Simplify $\log((10\cdot 8 )^{\frac{1}{2}} \times (0.24)^{\frac{5}{3}} \div (90)^{-2})$
$\Rightarrow \log(10\cdot 8)^{\frac{1}{2}}+\log(0.24)^{\frac{5}{3}}-\log(90)^{-2} \tag{1}$
$\Rightarrow \dfrac{1}{2}(\log10+3\log2)+\dfrac{5}{3}(\log(\dfrac{6}{25}))+2\log(2\cdot5\cdot3^2) \tag{2}$
$\Rightarrow \dfrac{1}{2}(1+3\log2)+\dfrac{5}{3}(\log2+\log3-2\log5)+2(\log2+\log5+2\log3) \tag{3}$
$\Rightarrow \dfrac{1}{2}+\dfrac{3}{2}\log2+\dfrac{5}{3}\log2+\dfrac{5}{3}\log3-\dfrac{10}{3}\log5+2\log2+2\log5+4\log3 \tag{4}$
$\Rightarrow \dfrac{1}{2}+\dfrac{31}{6}\log2+\dfrac{17}{3}\log3-\dfrac{4}{3}\log5 \tag{5}$
$\Rightarrow \dfrac{1}{2}+\dfrac{31}{6}\log2+\dfrac{17}{3}\log3-\dfrac{4}{3}(1-\log2) \tag{6}$
$\Rightarrow -\dfrac{5}{6}+\dfrac{39}{6}\log2+\dfrac{17}{3}\log3 \tag{7}$
But the answer is given as $-\dfrac{11}{6}+6\log2+\dfrac{43}{6}\log3$. My calculations look all good to me, but clearly somewhere it is wrong. Thanks for the help.

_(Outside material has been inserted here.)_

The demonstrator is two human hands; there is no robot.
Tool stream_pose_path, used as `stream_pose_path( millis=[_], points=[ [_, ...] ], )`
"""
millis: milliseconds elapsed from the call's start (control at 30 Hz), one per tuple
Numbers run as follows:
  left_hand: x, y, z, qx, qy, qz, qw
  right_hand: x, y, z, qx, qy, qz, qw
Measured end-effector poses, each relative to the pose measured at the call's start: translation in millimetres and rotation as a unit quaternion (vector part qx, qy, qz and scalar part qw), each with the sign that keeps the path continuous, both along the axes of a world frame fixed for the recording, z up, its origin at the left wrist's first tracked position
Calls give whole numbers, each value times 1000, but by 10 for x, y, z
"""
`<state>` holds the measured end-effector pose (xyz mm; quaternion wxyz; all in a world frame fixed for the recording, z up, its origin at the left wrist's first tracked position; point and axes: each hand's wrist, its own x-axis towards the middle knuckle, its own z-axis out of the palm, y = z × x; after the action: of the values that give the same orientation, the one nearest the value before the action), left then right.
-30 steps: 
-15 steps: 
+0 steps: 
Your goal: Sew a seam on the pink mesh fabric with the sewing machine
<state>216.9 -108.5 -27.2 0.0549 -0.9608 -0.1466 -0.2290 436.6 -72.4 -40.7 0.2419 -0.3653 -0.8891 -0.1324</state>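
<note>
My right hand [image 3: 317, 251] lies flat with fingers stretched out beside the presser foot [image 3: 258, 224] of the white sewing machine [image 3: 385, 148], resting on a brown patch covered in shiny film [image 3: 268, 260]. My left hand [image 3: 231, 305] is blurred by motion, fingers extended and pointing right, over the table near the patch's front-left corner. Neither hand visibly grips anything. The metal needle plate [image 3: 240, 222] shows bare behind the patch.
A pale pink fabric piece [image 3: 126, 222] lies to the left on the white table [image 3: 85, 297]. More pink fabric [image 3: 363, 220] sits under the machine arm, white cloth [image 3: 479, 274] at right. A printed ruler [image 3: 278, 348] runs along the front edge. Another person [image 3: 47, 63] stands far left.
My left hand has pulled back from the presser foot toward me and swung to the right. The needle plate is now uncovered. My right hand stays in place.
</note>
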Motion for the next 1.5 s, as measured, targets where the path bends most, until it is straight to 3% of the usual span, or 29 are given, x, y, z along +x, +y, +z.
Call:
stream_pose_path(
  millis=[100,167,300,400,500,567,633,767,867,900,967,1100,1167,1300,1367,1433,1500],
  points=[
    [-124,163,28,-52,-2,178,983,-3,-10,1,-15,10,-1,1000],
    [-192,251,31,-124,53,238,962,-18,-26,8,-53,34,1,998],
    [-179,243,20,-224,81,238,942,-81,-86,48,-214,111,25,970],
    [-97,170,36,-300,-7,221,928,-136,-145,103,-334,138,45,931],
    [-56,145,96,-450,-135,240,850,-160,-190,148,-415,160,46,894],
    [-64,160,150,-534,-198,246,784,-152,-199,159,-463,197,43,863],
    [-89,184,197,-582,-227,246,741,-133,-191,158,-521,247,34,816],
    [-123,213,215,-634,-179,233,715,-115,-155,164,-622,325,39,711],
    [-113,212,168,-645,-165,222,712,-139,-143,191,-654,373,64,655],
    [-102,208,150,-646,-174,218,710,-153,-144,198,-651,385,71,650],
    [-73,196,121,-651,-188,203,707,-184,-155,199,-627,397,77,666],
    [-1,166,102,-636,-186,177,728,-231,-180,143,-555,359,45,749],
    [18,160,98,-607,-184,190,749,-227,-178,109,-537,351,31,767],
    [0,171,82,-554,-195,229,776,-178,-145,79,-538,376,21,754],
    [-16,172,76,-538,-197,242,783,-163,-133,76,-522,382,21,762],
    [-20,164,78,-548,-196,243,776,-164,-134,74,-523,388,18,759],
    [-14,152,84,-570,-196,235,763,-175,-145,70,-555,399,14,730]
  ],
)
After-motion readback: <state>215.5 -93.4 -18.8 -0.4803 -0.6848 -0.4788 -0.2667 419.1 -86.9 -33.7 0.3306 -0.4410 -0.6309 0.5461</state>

If it's $10.8$ (i.e. $10 \frac 45$) rather than $10\cdot 8$ (i.e $80$)
You'd get $\log_{10} 10.8^{\frac 12} = \frac 12(\frac {4\cdot 3^3}{10})=\frac 12(2\log 2 + 3\log 3 - 1)= \log 2 + \frac 32 \log 3 - \frac 12$
rather than $\log 80^{\frac 12} =\frac 12( \log 8\cdot 10) = \frac 32\log 2 + \frac 12$
If so your answer is off by $-\frac 12\log 2 +\frac 32\log 3 - 1$.
Add that to your answer and you get $[-\dfrac{5}{6}+\dfrac{39}{6}\log2+\dfrac{17}{3}\log3] + [ -\frac 12\log 2 +\frac 32\log 3 - 1]=$ $-\frac {11}6 + 6\log 2 +\frac {43}6\log 3$ which is the texts answer.
So that's that, I presume. You interpreted a decimal point as a times sign. (And had a lot more patience and lack of errors than I ever could manage.)